ASSIGNMENT
Where does "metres" occur in the listing? Copy every line that holds it.

DATA PROVIDED
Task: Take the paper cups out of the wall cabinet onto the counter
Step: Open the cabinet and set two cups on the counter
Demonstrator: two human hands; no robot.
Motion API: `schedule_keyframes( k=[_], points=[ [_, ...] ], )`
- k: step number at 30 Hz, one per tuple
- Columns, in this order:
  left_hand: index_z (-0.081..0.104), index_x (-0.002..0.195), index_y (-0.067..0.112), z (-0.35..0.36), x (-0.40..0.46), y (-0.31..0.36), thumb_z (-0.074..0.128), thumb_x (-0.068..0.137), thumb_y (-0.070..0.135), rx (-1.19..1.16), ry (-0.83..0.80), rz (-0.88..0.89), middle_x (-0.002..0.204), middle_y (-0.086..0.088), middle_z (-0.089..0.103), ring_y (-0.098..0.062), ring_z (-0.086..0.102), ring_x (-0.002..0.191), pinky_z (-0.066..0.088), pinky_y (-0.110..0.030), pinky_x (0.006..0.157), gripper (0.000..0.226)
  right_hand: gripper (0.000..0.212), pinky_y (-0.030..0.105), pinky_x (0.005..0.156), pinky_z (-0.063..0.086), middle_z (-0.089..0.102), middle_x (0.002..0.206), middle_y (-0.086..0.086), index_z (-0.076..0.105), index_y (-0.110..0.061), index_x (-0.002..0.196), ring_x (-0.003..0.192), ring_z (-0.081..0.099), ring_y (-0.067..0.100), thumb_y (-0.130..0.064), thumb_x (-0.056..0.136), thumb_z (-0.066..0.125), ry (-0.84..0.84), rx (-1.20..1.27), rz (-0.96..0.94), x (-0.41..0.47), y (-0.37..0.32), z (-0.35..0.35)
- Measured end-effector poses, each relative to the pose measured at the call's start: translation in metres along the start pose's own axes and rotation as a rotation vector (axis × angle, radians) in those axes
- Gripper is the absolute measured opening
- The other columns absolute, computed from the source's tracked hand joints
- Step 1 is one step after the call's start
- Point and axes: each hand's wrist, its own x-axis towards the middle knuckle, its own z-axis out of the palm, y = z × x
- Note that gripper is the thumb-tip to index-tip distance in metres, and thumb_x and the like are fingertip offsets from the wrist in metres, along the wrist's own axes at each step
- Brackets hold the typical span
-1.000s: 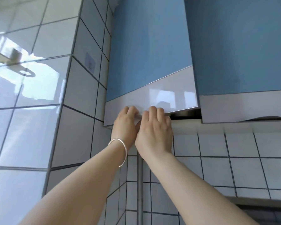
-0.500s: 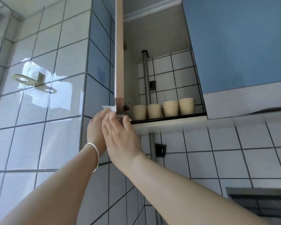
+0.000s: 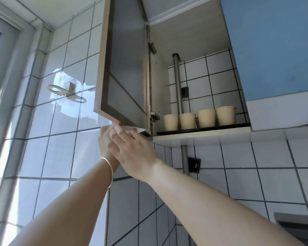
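Both hands reach up to the open cabinet door [image 3: 124,68]: right hand [image 3: 132,153] spread, left hand [image 3: 105,139] mostly hidden, its grip unclear. Beyond, four paper cups [image 3: 199,118] line the cabinet shelf [image 3: 203,136] against white wall tiles [image 3: 219,80].

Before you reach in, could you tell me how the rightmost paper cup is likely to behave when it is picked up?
The rightmost cup looks like thin paper, so it is probably light and would crush under a hard squeeze. It stands upright on its narrower base and touches the next cup, so a sideways nudge may tip it or shift its neighbour. Whether it is empty cannot be seen from below.
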Motion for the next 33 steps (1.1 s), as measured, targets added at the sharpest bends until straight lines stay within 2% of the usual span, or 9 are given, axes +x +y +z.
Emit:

REPLY
- Measured end-effector poses, each relative to the pose measured at the call's start: translation in metres along the start pose's own axes and rotation as a rotation vector (axis × angle, radians) in those axes
- Note that gripper is the thumb-tip to index-tip distance in metres, and thumb_x and the like are fingertip offsets from the wrist in metres, along the wrist's own axes at each step

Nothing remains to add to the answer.